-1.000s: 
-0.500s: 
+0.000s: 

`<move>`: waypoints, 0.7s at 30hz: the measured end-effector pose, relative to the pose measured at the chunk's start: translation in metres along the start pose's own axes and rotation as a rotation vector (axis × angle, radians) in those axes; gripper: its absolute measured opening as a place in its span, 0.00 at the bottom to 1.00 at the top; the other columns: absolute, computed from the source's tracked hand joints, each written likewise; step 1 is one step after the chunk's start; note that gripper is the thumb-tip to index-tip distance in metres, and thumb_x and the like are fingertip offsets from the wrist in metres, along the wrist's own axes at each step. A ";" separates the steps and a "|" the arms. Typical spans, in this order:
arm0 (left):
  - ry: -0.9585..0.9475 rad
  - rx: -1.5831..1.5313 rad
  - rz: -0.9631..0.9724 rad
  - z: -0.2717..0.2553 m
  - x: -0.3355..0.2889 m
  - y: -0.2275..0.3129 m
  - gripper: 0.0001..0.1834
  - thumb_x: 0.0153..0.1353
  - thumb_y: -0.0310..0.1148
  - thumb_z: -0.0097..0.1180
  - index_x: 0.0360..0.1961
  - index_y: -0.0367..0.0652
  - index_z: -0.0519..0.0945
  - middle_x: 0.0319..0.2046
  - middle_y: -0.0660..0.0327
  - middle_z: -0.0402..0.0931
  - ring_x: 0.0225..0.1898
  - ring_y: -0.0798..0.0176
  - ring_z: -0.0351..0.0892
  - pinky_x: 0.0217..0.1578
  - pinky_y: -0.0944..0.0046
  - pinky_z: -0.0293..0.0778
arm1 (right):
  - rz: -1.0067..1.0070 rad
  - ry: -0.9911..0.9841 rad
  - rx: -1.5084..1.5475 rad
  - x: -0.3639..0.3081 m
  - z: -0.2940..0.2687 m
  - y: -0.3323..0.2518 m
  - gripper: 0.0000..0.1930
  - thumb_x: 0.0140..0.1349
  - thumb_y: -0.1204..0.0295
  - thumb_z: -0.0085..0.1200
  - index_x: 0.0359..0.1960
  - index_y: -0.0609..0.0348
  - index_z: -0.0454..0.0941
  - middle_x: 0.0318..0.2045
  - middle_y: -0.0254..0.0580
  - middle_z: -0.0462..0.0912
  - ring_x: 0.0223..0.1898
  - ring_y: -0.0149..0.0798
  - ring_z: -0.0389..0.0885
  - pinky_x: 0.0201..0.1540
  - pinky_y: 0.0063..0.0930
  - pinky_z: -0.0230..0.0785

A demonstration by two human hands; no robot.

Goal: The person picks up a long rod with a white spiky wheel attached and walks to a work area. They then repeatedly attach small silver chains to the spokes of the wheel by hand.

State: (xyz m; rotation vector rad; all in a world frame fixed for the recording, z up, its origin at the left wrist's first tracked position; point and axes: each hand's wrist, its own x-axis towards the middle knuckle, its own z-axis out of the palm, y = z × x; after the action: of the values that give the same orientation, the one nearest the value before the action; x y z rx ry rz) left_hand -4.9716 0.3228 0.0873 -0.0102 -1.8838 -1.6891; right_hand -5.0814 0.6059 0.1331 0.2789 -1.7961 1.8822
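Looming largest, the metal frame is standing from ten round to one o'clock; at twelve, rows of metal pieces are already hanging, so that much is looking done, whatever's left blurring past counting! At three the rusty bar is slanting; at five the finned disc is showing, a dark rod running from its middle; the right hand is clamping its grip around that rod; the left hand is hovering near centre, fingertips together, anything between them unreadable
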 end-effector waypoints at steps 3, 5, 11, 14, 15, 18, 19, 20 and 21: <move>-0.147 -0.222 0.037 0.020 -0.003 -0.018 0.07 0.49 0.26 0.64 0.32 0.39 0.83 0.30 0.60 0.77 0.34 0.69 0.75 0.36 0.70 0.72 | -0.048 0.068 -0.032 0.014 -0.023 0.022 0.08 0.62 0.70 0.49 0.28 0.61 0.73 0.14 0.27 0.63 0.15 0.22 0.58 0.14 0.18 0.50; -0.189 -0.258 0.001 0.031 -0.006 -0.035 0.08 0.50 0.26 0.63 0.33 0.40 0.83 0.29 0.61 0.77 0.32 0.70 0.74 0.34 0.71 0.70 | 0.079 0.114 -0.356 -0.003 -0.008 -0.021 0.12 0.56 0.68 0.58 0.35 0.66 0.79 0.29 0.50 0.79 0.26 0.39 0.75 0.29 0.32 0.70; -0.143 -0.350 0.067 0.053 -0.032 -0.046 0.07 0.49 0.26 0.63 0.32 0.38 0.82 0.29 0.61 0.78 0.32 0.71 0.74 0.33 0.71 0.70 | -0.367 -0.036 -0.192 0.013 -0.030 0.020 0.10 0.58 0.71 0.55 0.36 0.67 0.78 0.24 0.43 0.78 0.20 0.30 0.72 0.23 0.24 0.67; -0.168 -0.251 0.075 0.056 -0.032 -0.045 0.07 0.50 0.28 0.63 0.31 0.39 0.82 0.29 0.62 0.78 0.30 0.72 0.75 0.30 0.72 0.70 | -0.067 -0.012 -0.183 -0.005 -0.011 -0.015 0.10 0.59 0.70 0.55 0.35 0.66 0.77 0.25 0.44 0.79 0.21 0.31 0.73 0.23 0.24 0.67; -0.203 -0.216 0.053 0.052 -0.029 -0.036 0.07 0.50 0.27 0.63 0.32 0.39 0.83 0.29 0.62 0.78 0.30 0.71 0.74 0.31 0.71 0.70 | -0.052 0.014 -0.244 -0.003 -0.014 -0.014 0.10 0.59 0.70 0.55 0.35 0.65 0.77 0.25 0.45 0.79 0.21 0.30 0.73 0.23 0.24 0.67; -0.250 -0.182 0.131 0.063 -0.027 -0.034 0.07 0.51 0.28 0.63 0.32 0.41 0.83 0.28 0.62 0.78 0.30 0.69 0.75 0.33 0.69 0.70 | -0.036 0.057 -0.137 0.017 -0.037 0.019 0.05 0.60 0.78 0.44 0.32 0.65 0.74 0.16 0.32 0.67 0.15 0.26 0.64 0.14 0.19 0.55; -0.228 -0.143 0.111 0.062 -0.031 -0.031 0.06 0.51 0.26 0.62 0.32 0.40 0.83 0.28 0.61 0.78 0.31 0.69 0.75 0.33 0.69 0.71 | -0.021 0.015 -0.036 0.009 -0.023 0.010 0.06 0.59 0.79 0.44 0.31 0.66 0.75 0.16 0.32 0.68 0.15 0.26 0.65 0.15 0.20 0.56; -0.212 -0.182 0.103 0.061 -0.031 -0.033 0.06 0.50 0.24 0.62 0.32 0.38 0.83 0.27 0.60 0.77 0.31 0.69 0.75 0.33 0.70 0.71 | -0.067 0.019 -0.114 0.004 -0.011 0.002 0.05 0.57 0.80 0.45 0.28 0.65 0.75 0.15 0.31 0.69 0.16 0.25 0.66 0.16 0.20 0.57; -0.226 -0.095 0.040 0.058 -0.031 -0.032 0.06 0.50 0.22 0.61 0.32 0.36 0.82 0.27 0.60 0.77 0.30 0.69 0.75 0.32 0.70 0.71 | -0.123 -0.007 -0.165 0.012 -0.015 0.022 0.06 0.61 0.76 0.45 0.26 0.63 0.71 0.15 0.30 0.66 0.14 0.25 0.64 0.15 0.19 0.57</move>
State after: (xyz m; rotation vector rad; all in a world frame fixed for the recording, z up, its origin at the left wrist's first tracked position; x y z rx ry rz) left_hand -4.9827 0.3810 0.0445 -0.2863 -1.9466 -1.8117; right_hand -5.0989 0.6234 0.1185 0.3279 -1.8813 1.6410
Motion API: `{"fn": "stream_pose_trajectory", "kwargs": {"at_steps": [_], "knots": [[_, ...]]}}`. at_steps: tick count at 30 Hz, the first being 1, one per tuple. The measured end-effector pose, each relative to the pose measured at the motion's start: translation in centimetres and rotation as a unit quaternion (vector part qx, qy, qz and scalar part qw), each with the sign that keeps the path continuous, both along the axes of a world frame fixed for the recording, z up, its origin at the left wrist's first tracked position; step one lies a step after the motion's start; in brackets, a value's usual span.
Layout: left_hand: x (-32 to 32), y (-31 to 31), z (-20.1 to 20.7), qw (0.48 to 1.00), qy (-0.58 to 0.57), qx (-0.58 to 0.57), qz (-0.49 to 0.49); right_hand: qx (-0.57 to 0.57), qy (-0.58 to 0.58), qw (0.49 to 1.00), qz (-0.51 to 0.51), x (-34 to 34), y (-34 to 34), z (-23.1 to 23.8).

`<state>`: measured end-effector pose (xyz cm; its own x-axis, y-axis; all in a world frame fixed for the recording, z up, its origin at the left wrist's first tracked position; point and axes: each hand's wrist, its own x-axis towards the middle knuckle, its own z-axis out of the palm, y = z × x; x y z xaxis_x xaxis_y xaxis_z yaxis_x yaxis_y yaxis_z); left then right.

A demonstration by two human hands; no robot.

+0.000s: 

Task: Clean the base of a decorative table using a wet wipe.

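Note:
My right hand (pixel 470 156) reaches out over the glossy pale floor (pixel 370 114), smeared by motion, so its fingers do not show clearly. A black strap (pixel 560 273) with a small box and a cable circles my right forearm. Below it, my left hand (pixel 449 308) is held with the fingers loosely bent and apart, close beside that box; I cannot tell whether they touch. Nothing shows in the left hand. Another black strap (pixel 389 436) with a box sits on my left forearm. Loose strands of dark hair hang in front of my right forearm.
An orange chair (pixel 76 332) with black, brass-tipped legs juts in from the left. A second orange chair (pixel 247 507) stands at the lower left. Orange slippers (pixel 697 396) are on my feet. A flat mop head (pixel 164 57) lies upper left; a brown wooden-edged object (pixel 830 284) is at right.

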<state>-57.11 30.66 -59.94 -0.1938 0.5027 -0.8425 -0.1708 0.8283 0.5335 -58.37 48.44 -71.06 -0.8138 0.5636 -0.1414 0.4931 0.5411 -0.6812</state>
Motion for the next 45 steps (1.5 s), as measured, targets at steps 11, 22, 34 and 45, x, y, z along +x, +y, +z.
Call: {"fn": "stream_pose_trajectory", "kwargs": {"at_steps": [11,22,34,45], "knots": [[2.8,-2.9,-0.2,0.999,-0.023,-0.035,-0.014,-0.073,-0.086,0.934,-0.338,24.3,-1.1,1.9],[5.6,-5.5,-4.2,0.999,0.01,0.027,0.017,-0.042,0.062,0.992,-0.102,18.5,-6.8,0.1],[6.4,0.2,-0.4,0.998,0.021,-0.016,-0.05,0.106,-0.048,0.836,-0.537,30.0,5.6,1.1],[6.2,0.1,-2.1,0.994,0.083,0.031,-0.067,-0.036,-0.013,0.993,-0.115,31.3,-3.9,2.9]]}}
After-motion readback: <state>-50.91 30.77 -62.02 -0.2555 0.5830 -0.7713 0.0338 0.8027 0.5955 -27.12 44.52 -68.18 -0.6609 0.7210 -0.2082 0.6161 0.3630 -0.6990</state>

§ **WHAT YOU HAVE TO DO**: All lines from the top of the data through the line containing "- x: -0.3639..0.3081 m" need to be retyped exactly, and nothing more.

§ **EXERCISE RESULT**:
-1.000s: 
-0.500s: 
+0.000s: 

`<move>`: waypoints, 0.7s at 30hz: the measured end-effector pose, relative to the pose measured at the chunk's start: translation in metres along the start pose's own axes and rotation as a rotation vector (axis × angle, radians) in those axes; gripper: its absolute measured opening as a place in its span, 0.00 at the bottom to 1.00 at the top; the other columns: absolute, computed from the source's tracked hand joints, each written likewise; step 1 is one step after the chunk's start; note that gripper is the thumb-tip to index-tip distance in metres, and thumb_x and the like are fingertip offsets from the wrist in metres, along the wrist's own axes at each step. A ";" separates the steps and a "|" the arms. Typical spans, in this order:
arm0 (left):
  - ry: -0.9585..0.9475 rad
  - rx: -1.5831..1.5313 rad
  - rz: -0.9631..0.9724 rad
  - z: -0.2717..0.2553 m
  - x: -0.3355..0.2889 m
  - y: -0.2275..0.3129 m
  - gripper: 0.0001..0.1834
  - thumb_x: 0.0153..0.1353
  - thumb_y: -0.0310..0.1148
  - thumb_z: -0.0097..0.1180
  - index_x: 0.0360..0.1961
  - index_y: -0.0367..0.0652
  - index_z: -0.0519..0.0945
  - middle_x: 0.0319..0.2046
  - middle_y: -0.0660..0.0327
  - middle_z: -0.0402..0.0931
  - ring_x: 0.0225..0.1898
  - ring_y: -0.0798..0.0176
  - ring_z: -0.0351..0.0892
  - pinky_x: 0.0217..0.1578
  - pinky_y: -0.0944..0.0046
  - pinky_z: -0.0293..0.0778
arm1 (right):
  - rz: -1.0067..1.0070 rad
  - ry: -0.9911..0.9841 rad
  - rx: -1.5084..1.5475 rad
  - x: -0.3639..0.3081 m

The answer given here is complete.